- About this task: Look through the material beneath and copy each line with the word "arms".

------

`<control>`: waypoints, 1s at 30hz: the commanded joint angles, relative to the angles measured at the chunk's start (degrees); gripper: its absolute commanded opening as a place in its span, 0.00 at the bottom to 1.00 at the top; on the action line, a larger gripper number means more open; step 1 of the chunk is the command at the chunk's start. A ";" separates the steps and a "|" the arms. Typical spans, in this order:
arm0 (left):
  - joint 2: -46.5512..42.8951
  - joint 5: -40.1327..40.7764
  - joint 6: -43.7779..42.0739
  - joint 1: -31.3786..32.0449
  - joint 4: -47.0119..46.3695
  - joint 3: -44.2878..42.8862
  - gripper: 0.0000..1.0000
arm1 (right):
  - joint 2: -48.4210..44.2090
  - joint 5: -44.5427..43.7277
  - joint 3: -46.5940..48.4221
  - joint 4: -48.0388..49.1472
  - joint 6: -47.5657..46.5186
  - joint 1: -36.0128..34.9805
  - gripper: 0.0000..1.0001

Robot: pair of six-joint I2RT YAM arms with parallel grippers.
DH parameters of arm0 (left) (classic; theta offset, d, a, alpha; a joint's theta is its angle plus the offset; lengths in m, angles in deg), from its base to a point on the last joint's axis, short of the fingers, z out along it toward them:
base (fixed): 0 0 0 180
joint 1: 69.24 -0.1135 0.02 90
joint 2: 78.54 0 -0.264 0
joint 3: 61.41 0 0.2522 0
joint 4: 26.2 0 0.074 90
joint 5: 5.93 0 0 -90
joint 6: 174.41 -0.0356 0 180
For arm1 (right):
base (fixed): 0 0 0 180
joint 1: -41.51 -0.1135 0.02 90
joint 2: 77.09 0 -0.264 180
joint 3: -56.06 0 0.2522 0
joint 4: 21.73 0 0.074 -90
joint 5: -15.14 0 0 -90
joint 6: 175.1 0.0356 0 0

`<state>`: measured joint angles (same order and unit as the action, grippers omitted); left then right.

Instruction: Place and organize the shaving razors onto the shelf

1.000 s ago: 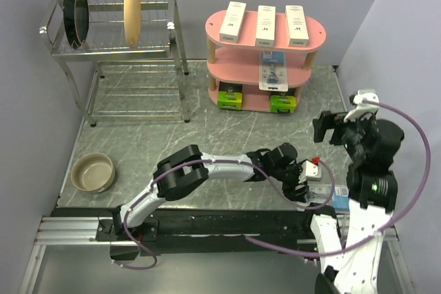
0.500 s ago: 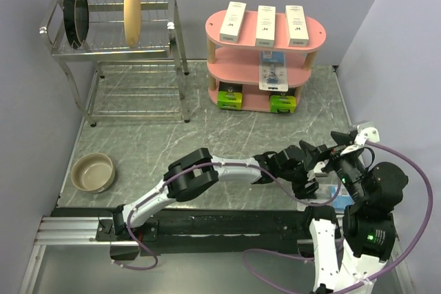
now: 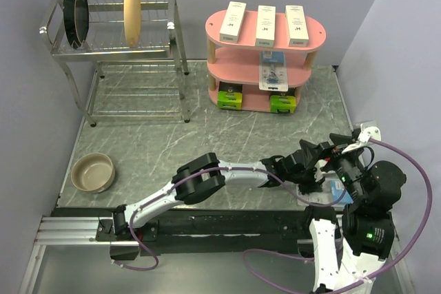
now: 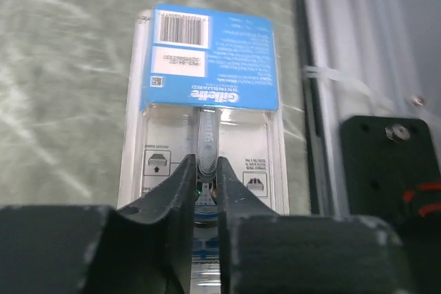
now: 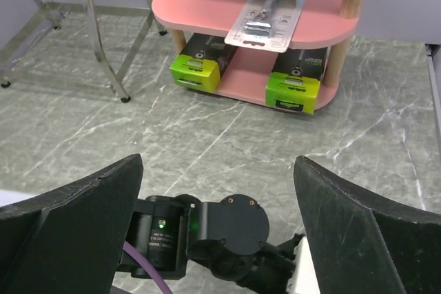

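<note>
On the table's near right lies a clear blister pack with a blue card (image 4: 207, 60), a shaving razor; only a blue edge (image 3: 342, 184) shows from above. My left gripper (image 4: 205, 170) is shut on its raised razor bubble and reaches far right (image 3: 311, 178). My right gripper (image 5: 217, 166) hangs open just above the left wrist (image 5: 224, 232), holding nothing (image 3: 324, 148). The pink shelf (image 3: 317, 36) (image 5: 207, 5) carries three white boxes (image 3: 265, 25) on top. Another blister pack (image 3: 274, 70) (image 5: 270, 8) lies on the middle tier. Two black-and-green boxes (image 3: 230, 96) (image 5: 296, 87) sit on the bottom tier.
A metal dish rack (image 3: 117, 39) with dark plates and a tan one stands at the back left. A tan bowl (image 3: 92, 172) sits at the near left. The black base rail (image 3: 207, 222) and the right arm's base (image 4: 386, 163) lie close beside the held pack.
My left gripper has closed on the blister pack's razor bubble. The right arm swung down and left to hover over the left wrist, staying open.
</note>
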<state>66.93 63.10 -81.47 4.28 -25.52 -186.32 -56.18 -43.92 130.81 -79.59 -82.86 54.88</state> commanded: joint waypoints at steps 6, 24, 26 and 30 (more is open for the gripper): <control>-10.43 11.39 5.32 -1.70 5.00 12.24 0.01 | 3.35 -2.37 2.99 3.67 1.54 -0.18 0.96; -32.55 10.60 -1.53 -7.08 7.54 32.86 0.55 | 7.39 -18.63 5.45 6.74 3.20 -0.18 0.98; -29.39 10.33 -2.15 -6.55 6.58 28.39 0.59 | 9.06 -20.38 6.68 5.35 5.30 -0.09 0.99; -24.81 10.34 -4.15 -5.14 3.68 23.01 0.62 | 12.66 -23.38 8.61 3.05 6.29 -0.09 0.99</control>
<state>38.56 74.90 -81.95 -2.46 -18.35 -157.45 -46.91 -62.48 136.39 -76.88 -78.80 54.88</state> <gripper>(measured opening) 0.611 0.991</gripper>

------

- Response area:
`<control>`: waypoints, 1s at 30hz: the commanded joint angles, relative to the angles measured at the chunk's start (degrees); gripper: its absolute commanded opening as a place in its span, 0.00 at the bottom to 1.00 at the top; on the action line, a larger gripper number means more open; step 1 of the chunk is the command at the chunk's start. A ";" separates the steps and a "|" the arms. Typical spans, in this order:
Robot: pair of six-joint I2RT YAM arms with parallel grippers.

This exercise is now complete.